— Investor asing terus melakukan aksi jual bersih di Bursa Efek Indonesia pada perdagangan Jumat (26/6/2026), mencatat net sell sebesar Rp 537,2 miliar. Aliran keluar ini mendorong akumulasi net sell asing sepanjang tahun menjadi Rp 71,6 triliun, menurut data BEI.

Meski tekanan jual meluas, sejumlah saham tetap menarik minat pembeli asing. Sentimen pasar membuat pergerakan saham terlihat beragam antara aksi jual dan beli bersih pada saham tertentu.

Pergerakan Saham Paling Aktif

Saham PT Bank Mandiri Tbk (BMRI) kembali menjadi saham yang paling banyak dilepas oleh investor asing dengan net sell Rp 173,9 miliar di pasar reguler. Posisi kedua ditempati saham PT Merdeka Gold Resources Tbk (EMAS) dengan net sell Rp 152,8 miliar.

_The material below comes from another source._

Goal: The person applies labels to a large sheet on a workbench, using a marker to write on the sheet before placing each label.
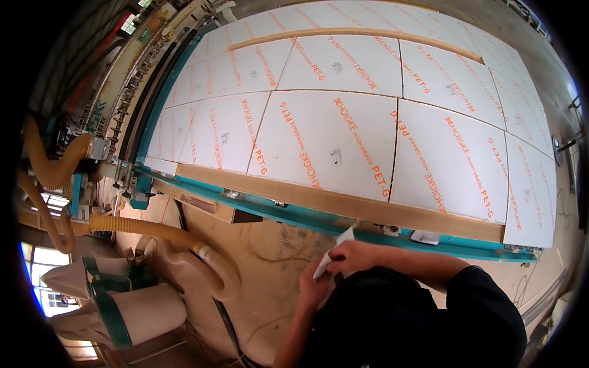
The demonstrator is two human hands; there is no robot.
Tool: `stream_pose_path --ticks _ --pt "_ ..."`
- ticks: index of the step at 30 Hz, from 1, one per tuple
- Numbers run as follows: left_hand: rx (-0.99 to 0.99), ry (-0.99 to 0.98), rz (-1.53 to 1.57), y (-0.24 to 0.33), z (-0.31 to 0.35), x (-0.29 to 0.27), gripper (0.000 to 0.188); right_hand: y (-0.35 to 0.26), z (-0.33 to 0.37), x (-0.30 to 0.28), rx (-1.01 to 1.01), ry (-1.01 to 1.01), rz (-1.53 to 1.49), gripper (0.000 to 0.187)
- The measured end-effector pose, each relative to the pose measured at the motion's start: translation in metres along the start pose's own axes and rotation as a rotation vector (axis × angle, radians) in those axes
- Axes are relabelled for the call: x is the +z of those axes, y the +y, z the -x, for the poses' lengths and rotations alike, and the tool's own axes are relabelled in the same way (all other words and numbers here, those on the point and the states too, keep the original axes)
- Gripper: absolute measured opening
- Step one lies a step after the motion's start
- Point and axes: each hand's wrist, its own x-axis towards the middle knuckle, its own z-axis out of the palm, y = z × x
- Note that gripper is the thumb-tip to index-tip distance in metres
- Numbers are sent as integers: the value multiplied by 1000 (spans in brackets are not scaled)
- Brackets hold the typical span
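Close in front of my body, both hands meet on a small white piece (345,235) that looks like folded paper or a strip of labels. My left hand (313,283) is closed at its lower end. My right hand (354,255) grips it from above, fingers bent round it. Beyond them lies a large white board (319,147) covered in film with orange diagonal print, cut into several rectangular panels. Small printed labels, such as one label (335,156), sit on several panels. Neither hand touches the board.
The board rests on a machine bed with a teal edge rail (294,216). A brown strip (343,202) runs along its near side. Left stand a machine gantry (123,116), yellow ducting hoses (141,227) and dust-collector bags (147,316). Another white item (424,237) lies on the rail.
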Motion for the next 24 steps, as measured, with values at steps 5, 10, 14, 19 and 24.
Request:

Sementara itu, pembelian bersih asing tertinggi terjadi pada saham PT Bank Central Asia Tbk (BBCA) sebesar Rp 429,7 miliar. Saham PT Dian Swastatika Sentosa Tbk (DSSA) juga mencatat net buy asing senilai Rp 95,5 miliar.

Indeks dan Sektor

Indeks Harga Saham Gabungan (IHSG) ditutup melemah 102,9 poin atau 1,7% menjadi 5.896,1. Pada penutupan, 130 saham menguat, 590 melemah, dan 239 stagnan. Total nilai transaksi hari ini mencapai Rp 12,6 triliun.

Sektor keuangan menjadi satu-satunya yang ditutup menguat, naik tipis 0,03%. Sebaliknya, pelemahan tercatat lebih dalam pada sejumlah sektor, antara lain barang baku 5%, perindustrian 4,2%, barang konsumen primer 2,9%, energi 2,6%, teknologi 2,5%, transportasi 2,42%, dan infrastruktur 2,4%.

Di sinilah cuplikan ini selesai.